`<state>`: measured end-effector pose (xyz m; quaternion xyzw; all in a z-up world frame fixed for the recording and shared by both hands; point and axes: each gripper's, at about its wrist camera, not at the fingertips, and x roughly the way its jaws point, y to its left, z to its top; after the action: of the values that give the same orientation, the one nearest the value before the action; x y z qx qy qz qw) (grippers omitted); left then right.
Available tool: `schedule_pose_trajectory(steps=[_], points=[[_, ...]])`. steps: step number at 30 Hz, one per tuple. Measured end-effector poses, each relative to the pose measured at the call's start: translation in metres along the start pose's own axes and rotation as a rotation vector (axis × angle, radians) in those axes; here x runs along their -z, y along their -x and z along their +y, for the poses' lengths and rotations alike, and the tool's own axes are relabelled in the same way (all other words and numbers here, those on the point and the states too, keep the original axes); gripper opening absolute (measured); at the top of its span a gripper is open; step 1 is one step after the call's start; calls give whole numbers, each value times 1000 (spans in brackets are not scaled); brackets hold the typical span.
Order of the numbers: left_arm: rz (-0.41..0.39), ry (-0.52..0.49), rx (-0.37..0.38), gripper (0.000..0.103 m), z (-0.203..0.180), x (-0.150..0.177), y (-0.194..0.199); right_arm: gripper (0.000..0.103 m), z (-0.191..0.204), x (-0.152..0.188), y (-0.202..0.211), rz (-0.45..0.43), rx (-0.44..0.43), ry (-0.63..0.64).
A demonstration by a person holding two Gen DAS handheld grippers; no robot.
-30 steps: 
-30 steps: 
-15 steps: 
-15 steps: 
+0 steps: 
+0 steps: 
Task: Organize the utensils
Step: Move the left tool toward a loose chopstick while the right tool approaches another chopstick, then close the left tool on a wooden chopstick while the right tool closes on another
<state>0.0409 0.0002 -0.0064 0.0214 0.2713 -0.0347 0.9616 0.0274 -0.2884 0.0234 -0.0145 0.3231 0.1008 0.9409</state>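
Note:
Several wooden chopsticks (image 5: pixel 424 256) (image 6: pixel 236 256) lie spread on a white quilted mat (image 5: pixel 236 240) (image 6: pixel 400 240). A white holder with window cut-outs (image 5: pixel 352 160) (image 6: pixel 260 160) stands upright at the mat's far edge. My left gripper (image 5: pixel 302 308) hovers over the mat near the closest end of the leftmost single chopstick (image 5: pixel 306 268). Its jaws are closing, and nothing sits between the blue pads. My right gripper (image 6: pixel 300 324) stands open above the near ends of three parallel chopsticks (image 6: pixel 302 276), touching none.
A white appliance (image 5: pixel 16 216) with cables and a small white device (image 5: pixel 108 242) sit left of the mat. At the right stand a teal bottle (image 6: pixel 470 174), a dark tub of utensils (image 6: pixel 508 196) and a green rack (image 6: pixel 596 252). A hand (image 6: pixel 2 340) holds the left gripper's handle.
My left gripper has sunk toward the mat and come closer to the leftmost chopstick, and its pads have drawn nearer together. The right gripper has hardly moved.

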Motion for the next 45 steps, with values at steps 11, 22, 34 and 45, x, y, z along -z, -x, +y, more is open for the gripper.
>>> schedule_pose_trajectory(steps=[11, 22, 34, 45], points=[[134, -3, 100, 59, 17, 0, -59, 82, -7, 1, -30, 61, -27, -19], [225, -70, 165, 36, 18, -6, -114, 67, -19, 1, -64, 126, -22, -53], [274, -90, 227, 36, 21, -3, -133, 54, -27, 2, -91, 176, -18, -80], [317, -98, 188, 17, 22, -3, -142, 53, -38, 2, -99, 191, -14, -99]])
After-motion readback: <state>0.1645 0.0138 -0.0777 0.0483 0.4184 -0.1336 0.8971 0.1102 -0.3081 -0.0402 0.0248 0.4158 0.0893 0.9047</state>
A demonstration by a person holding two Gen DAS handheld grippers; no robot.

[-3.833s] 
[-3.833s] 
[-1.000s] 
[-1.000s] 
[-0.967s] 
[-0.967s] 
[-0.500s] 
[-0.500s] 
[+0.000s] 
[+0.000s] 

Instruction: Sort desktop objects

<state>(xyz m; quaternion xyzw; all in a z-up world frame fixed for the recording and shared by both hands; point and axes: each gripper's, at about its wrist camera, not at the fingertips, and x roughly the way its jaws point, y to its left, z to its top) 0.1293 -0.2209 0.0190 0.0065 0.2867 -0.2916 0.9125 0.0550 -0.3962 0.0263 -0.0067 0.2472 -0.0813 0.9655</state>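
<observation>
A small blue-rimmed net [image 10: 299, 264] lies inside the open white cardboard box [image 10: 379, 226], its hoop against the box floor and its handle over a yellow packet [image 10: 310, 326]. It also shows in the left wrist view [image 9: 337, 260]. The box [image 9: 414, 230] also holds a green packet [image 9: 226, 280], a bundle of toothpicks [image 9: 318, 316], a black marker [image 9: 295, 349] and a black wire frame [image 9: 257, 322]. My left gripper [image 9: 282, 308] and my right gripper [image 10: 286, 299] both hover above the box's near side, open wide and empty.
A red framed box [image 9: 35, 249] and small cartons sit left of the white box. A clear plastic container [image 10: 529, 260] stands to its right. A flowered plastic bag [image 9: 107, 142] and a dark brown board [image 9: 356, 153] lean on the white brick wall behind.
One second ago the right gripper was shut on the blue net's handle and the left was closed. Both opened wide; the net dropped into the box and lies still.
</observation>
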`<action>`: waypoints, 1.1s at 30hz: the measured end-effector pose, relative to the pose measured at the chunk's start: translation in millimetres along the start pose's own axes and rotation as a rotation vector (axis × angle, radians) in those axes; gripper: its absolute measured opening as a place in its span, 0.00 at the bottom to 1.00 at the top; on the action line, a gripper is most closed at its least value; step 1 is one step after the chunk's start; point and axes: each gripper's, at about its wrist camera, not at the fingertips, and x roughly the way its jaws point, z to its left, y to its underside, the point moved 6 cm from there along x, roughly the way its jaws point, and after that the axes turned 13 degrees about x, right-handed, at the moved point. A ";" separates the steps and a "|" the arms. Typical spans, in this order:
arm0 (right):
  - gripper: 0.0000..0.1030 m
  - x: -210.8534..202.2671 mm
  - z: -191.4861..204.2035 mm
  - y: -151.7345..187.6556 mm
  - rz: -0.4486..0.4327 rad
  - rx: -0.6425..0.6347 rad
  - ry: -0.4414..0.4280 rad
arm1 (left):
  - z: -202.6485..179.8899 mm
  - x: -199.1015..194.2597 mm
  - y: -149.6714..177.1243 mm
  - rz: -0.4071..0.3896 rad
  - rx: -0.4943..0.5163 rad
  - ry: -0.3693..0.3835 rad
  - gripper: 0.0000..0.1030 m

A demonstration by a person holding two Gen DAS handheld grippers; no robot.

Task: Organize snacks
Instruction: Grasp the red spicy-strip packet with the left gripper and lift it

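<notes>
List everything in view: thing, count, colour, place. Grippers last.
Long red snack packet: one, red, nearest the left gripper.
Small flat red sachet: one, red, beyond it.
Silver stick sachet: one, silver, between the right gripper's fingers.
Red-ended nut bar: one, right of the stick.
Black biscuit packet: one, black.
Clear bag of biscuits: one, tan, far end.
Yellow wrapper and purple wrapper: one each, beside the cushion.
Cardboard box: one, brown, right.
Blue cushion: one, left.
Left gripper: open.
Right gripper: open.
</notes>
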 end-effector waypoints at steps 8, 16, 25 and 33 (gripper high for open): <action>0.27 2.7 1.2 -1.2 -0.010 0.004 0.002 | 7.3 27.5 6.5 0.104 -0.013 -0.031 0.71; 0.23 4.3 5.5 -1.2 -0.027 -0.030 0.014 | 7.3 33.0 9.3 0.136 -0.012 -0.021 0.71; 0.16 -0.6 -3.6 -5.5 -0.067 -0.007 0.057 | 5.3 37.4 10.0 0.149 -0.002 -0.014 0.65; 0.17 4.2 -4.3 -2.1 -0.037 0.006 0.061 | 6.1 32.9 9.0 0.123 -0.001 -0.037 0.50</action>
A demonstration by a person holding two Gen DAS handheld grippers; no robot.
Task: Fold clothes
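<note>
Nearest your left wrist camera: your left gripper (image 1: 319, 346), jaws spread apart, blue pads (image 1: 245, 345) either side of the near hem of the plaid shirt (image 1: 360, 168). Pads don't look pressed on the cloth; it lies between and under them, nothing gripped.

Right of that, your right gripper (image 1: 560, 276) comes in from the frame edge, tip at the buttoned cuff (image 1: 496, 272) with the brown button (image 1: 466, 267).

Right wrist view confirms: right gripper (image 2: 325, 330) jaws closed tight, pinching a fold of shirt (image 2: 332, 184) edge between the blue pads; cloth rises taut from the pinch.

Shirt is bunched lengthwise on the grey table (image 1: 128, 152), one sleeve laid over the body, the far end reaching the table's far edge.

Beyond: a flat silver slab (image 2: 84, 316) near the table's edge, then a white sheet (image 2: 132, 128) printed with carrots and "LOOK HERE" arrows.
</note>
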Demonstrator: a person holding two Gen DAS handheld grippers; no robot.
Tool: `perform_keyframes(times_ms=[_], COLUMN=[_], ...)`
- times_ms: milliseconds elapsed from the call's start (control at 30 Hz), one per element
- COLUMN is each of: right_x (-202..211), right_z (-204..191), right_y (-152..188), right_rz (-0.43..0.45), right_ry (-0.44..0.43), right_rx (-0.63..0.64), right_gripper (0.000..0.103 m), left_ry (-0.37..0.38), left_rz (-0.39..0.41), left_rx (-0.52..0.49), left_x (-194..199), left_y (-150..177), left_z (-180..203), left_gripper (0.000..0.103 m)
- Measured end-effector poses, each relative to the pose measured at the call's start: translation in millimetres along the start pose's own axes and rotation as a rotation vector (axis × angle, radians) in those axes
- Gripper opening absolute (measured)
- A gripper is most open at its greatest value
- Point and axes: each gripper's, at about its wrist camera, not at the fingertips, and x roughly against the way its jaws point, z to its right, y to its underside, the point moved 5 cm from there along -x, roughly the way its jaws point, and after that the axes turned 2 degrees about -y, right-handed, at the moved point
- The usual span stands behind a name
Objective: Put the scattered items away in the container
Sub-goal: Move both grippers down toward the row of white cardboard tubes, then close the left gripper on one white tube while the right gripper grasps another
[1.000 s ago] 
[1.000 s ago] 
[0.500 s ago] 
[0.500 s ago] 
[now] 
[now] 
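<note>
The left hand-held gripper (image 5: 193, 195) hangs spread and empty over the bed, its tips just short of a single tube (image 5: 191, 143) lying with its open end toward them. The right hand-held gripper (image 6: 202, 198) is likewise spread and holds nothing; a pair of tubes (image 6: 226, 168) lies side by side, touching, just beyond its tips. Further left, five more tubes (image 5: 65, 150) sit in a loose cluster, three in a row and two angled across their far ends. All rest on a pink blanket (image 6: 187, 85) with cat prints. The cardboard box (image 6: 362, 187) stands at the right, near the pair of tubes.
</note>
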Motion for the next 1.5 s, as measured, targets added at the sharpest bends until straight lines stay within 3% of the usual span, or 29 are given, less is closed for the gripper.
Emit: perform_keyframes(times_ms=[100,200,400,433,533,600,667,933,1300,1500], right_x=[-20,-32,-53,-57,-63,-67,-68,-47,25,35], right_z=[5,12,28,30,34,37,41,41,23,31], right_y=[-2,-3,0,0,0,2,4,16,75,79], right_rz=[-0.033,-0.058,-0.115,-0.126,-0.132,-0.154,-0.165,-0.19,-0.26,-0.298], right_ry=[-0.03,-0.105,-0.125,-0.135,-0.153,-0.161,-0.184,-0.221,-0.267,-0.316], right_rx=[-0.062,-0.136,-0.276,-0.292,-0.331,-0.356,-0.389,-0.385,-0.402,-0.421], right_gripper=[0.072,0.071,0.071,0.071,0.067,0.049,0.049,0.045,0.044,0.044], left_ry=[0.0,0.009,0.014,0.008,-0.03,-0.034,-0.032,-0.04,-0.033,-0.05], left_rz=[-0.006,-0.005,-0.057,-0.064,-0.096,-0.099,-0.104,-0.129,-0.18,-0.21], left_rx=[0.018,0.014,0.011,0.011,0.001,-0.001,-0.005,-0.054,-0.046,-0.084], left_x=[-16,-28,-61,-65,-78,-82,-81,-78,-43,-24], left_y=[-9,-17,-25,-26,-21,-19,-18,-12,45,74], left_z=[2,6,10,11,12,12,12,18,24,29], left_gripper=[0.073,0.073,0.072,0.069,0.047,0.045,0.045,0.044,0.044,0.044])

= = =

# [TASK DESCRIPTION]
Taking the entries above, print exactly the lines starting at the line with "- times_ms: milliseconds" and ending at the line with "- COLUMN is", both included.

# [ANSWER FOR THIS EXERCISE]
- times_ms: milliseconds elapsed from the call's start (control at 30 Hz), one per element
- COLUMN is each of: right_x (-202..211), right_z (-204..191), right_y (-152..188), right_rz (-0.43..0.45), right_ry (-0.44..0.43), right_rx (-0.63..0.64), right_gripper (0.000..0.103 m), left_ry (-0.37..0.38), left_rz (-0.39..0.41), left_rx (-0.52..0.49), left_x (-194..199), left_y (-150..177), left_z (-180..203), left_gripper (0.000..0.103 m)

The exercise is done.